## WHAT IS NEEDED
Check each line of the entries for "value" and report the ones that have it.

## RECORDS FOR THIS TASK
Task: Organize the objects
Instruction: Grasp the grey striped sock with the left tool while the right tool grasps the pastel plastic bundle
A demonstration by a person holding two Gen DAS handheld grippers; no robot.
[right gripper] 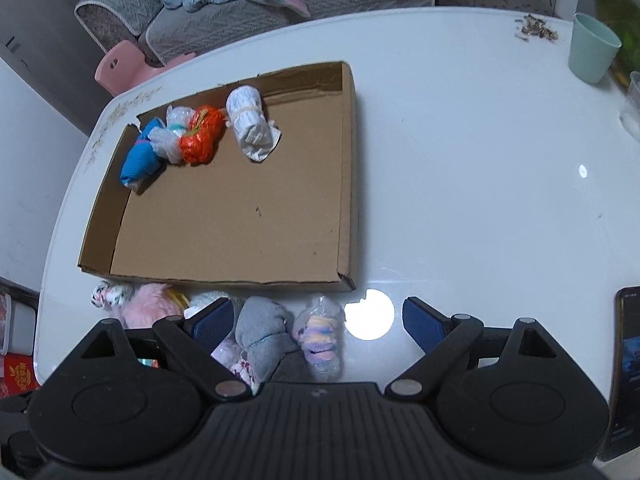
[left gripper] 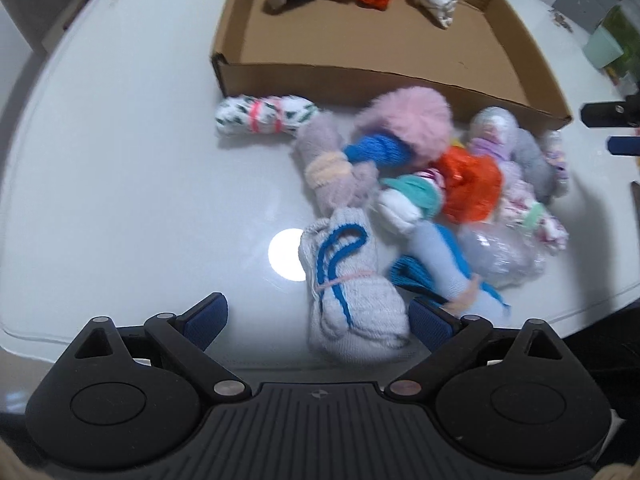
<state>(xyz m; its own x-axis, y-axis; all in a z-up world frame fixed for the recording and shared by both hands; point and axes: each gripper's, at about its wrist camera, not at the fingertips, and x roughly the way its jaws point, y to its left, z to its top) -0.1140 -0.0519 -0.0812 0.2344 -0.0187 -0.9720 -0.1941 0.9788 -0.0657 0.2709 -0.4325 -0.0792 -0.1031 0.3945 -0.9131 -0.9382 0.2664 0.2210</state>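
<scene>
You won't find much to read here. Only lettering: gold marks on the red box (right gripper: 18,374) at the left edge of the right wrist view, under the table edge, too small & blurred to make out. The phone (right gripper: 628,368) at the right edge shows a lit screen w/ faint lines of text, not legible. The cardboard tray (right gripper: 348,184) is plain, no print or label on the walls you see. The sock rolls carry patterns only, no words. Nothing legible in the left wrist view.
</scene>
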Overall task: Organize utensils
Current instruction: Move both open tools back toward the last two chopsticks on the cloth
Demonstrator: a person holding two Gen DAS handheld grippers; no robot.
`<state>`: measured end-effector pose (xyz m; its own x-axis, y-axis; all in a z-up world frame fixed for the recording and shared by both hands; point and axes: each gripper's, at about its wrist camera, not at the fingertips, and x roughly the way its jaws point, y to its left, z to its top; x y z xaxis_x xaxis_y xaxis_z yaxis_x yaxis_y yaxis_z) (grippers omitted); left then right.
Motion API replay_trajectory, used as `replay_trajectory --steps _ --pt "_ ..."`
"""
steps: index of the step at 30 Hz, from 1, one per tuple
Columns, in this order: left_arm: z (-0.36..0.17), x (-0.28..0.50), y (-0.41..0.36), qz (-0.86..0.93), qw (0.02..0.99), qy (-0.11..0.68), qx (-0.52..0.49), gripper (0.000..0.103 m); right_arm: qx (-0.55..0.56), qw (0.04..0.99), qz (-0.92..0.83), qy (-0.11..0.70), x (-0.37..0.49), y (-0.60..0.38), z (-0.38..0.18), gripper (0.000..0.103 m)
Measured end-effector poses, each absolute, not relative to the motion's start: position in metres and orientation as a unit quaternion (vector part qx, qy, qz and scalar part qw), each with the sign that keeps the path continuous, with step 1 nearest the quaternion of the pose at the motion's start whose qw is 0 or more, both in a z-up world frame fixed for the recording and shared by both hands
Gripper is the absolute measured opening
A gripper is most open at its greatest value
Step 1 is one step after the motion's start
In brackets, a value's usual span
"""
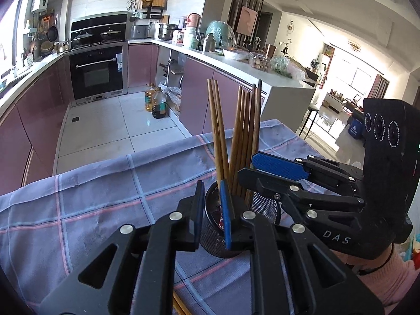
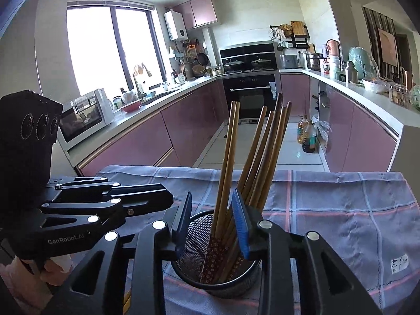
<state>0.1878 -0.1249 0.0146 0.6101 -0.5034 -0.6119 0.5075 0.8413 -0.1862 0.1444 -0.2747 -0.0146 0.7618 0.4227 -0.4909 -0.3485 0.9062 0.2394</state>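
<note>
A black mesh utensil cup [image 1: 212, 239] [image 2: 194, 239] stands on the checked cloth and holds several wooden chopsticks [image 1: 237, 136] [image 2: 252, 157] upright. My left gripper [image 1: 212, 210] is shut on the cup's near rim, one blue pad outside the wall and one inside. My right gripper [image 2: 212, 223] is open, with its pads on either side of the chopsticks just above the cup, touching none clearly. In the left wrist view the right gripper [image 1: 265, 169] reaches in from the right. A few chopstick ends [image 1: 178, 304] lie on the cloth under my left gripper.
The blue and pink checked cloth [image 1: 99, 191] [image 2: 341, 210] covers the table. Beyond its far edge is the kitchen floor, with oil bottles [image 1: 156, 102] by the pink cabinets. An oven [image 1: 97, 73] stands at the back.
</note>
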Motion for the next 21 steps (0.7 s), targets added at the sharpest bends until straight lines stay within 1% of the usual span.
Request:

## ANSWER SECTION
A gripper is most open at its greatest value
In brackets, a value's usual span

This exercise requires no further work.